CrashLoopBackOff

Dev, Ops, etc.

FSharp logo

Improved type-safety patterns in F#

Leveraging F#'s type system to provide extra type-safety & context

I enjoy using statically-typed languages for obvious benefit of compile-time safety, but an overlooked feature is the added context that rich types can provide.

For this reason, I try to minimise primitive obsession by creating distinct types wherever possible, often leveraging the ‘newtype’ idiom to wrap a primitive type (eg. string or int) in a record or single-case discriminated union.

As with all things in tech, there are trade-offs to consider here. While it provides a a higher level type-signature clarity, type-safety and convenience (via. instance members), there is a performance penalty due to the extra allocations, and a developer experience penality due to the need for wrapping, unwrapping and converting between these types.

Luckily, there are a couple of tricks that can improve the experience with minimal downside - Units of measure & phantom types

Units of measure

What is a unit of measure?

If you’re not fimilar with units of measure (UoM), this is a language feature that allows us to refine a numeric type to a specific measurement.

This refinement is erased at compile-time - eliminting runtime overhead of the newtype pattern - and provides increased type-safety as it further refines the type signature.

A naive implementation of a speed-calculating function might look like this:

// calculateSpeed: int -> int -> int
let calculateSpeed (distance: int) (duration: int) = distance/duration

But the type-signature opaque at a glance, and the implementation does not restrict us from supplying the wrong value to each argument.

On the other hand, if we use units of measure…

type [<Measure>] km
type [<Measure>] seconds
// calculateSpeed: int<km> -> int<seconds> -> int<km/seconds>
let calculateSpeed (distance: int<km>) (duration: int<seconds>) =
distance/duration
let distance = 100<km>
let duration = 10<seconds>
calculateSpeed distance duration
// Returns : int<km/seconds> = 10

Beyond numerical measurements

This is all good and well for numerical domains, but it’s application (at least for my usage) is very limited.

Luckily, FSharp.UMX extends this feature with the ability to apply units of measure to other primitive types.

The main stand-out for me is the ability to apply UoMs to strings, as this provides a way of creating custom types without the overhead previously mentioned.

Consider the following example:

let emailAddress = "[email protected]"
let subject = "Hey!"
let body = "How are you?"
// sendEmail: string -> string -> string -> unit
let sendEmail subject body email = // implementation
sendEmail email body subject // oops, wrong order!

The above version allows using a value as the wrong parameter since all of the parameters are string.
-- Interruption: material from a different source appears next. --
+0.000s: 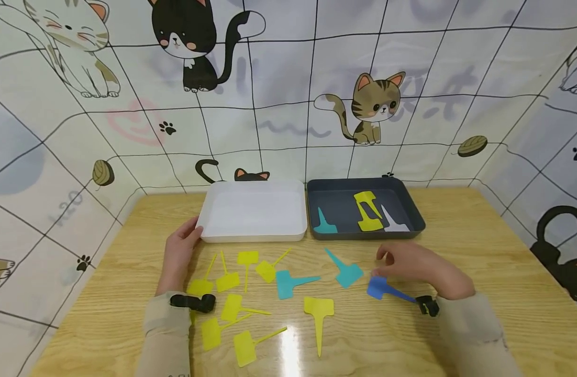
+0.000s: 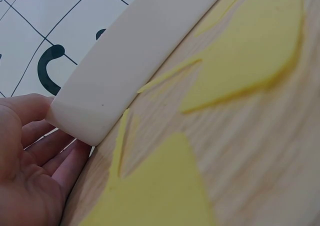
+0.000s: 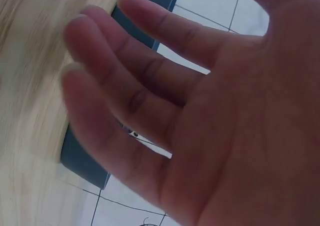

However, using FSharp.UMX, we can limit the types with units of measure.

open FSharp.UMX
type [<Measure>] emailAddress
type EmailAddress = string<emailAddress>
// ^- Optional type alis to male the type signatures more terse
type [<Measure>] body
type Body = string<body>
type [<Measure>] subject
type Subject = string<subject>
// sendEmail: Email -> Subject -> Body -> unit
let sendEmail (email: Email) (subject: Subject) (emailBody: Body) = // do stuff
// Use the UMX.tag static member or % postfix operator to wrap or unwrap a primitive
let emailAddress: Email = UMX.tag "[email protected]"
let subject: Subject = %"Hey!"
let body: Body = %"How are you?"
sendEmail subject body email // ok!
sendEmail body email subject // won't compile!

As you can see, we’re refining the type for the compiler, but the underlying representation is still a vanilla string.

It’s worth noting that there is a trade-off when using a UoM vs. a distinct type (record or discriminated union), but the choice depends on your requirements and your domain.

For example, you can’t limit the construction of UoMs, nor can you add members to specific measures (as the type is essentially still a string).

Phantom types

Another interesting use of F#‘s generics system is the ‘phantom types’ pattern.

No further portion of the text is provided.